1995
The Sunday Times
Culture Ireland - ART
PAT CONNOR
The Gallery, Ballydehob; until April 29
This is Pat Connor's first solo exhibition for eight years, and also the first since his retum from a four-year visit to New York. It's a coup for Ballydehob.
Connor is best known for the witty clay figures he was producing in the early 1980s - tall, thin, big-breasted women and giant teapots, and for many he is primarily a ceramic artist. That idea is firmly contradicted here: there are 13 clay sculptures, smaller scale, still highly expressive and with the familiar mossy texture, but good as they are, the excellence of Connor's mixed media paintings completely overshadows them.
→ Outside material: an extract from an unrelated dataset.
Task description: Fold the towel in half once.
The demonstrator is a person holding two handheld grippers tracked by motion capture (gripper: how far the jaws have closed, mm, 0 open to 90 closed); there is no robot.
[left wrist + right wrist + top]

Connor is an expert print-maker, and this is evident in the richly textured background of his latest work. These 30 paintings combine collage, charcoal, line drawing and oil and probably life-blood too. There are things going on in the first room, devils chasing their own tails, figures falling through space. that keep the viewer rivited. Connor has said the New York paintings resulted from reading Finnegans Wake in Brooklyn, a description I cannot better. The blood-flecked Through The Looking Glass not only recalls Francis Bacon in colour and texture, but also has a touch of his power. In Amenti (West), Connor shows he is familiar with the far reaches of the imagination, recalling the outré Maurice Sendak. But comparisons are inadequate for a true original who is getting the stuff from a place that few venture to explore. And I don’t mean Brooklyn.